El cambio climático que se nos viene encima no es nada comparado con el cambio climático futbolístico que estamos sufriendo desde hace unas temporadas. ¿Qué es eso del “fútbol moderno”? ¿De dónde ha salido ese engendro formado a golpe de camisetas patrocinadas, nombres ridículos de estadios, dictadura del representariado, ingeniería financiera hermanada con la alquimia, partidos de fútbol en horarios extravagantes y días antiproletarios (sí, el lunes), celebraciones del gol absolutamente mamarrachas, culto al VAR y multimillonarios ocupando los palcos? El fútbol no tiene más de cuatro mil millones de años de historia, como nuestro planeta, pero ha sobrevivido a cambios climáticos con la misma elegancia que la Tierra. ¿Cuál es la diferencia entre este cambio climático y los otros? El científico estadounidense Kerry Emanuel, profesor de meteorología en el MIT, lo resume con una sola palabra: velocidad.

Lo más preocupante del cambio climático futbolístico, como el cambio climático en el planeta Tierra, no es la magnitud de ese cambio sino su increíble velocidad, en comparación con lo sucedido en el pasado futbolístico y geológico. A la pregunta de si el clima actual es el clima óptimo para los humanos, el profesor Emanuel responde que el clima que hemos tenido los últimos siete mil años es óptimo porque es al que nos hemos adaptado. Del mismo modo, el clima futbolístico en el que hemos vivido los futboleros antes de la llegada ayer por la tarde del llamado “fútbol moderno” es óptimo porque es el fútbol de barro, barrio, camisetas reconocibles y estadios con vida en las gradas al que nos hemos adaptado.

Pero, como apunta el profesor Emanuel con relación al cambio climático, la cuestión es que si se empuja el clima futbolístico en cualquier dirección, ya sea para hacerlo más frío o más cálido, esto será disruptivo para la sociedad futbolera. Es probable que los nuevos futboleros consigan adaptarse a ese fútbol en la noche de los lunes y a esa Liga de Campeones cada vez más grande, lujosa y fría como la finca Xanadú en la que Charles Foster Kane pronuncia su última y enigmática palabra (“Rosebud”). Puede que los ojos futboleros sobrevivan al horror de esas camisetas que, temporada tras temporada, escupen sobre la tradición y defecan encima de la historia. Pero la sociedad futbolera ya no será la misma. No puede serlo en el momento en que el fútbol sale de la grada y la barra del bar y entra en los estudios de Administración y Dirección de Empresas, y en el instante en que el fútbol se aleja del ejemplo de un capitán como Pujol para acercarse a las conferencias sobre liderazgo e innovación patrocinadas por los bancos.

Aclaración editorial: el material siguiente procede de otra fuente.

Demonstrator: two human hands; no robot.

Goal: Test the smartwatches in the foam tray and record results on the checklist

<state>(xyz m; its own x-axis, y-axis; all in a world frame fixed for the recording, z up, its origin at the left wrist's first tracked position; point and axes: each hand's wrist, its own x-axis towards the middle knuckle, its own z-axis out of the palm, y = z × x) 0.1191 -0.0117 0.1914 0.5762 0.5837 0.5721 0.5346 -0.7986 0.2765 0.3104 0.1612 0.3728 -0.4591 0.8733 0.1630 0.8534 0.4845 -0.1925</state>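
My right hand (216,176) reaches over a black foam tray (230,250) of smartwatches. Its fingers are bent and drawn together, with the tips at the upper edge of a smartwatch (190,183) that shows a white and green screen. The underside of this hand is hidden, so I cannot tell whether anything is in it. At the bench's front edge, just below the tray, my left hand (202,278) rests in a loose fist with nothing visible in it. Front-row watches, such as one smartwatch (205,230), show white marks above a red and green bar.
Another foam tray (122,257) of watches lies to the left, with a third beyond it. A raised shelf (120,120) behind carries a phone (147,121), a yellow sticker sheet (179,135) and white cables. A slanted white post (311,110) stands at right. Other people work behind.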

El fútbol que hemos disfrutado durante los últimos siete mil años y al que los futboleros nos hemos adaptado dejará de existir con la velocidad con la que un niño abandona el patito de goma por un móvil. La velocidad del cambio climático en el fútbol se llevará por delante todo lo que ha hecho del fútbol un deporte tan reconocible en un partido entre amigos un domingo por la mañana como en un partido en el recreo en el patio de un colegio o en una final de la Copa de Europa en Wembley. En algún momento no muy lejano situado entre un partido de una nueva Superliga disputado por dos megaequipos sin alma y la presentación de una nueva camiseta del Barça sin azul y sin grana, alguien murmurará la palabra “Rosebud” y, entonces, nos daremos cuenta de que si el fútbol deja de ser ese trineo con el que Charles Foster Kane jugaba cuando era niño para convertirse en Xanadú terminará quemado en un horno del sótano junto con otros trastos inútiles. El fútbol es solo un trineo en la nieve, pero el cambio climático nos dejará sin nieve y, por tanto, sin trineo. No sé si algunos podremos adaptarnos a un fútbol derretido por el calentamiento global. Moriremos murmurando “Rosebud” un lunes a las once de la noche en el descanso de un partido de Liga.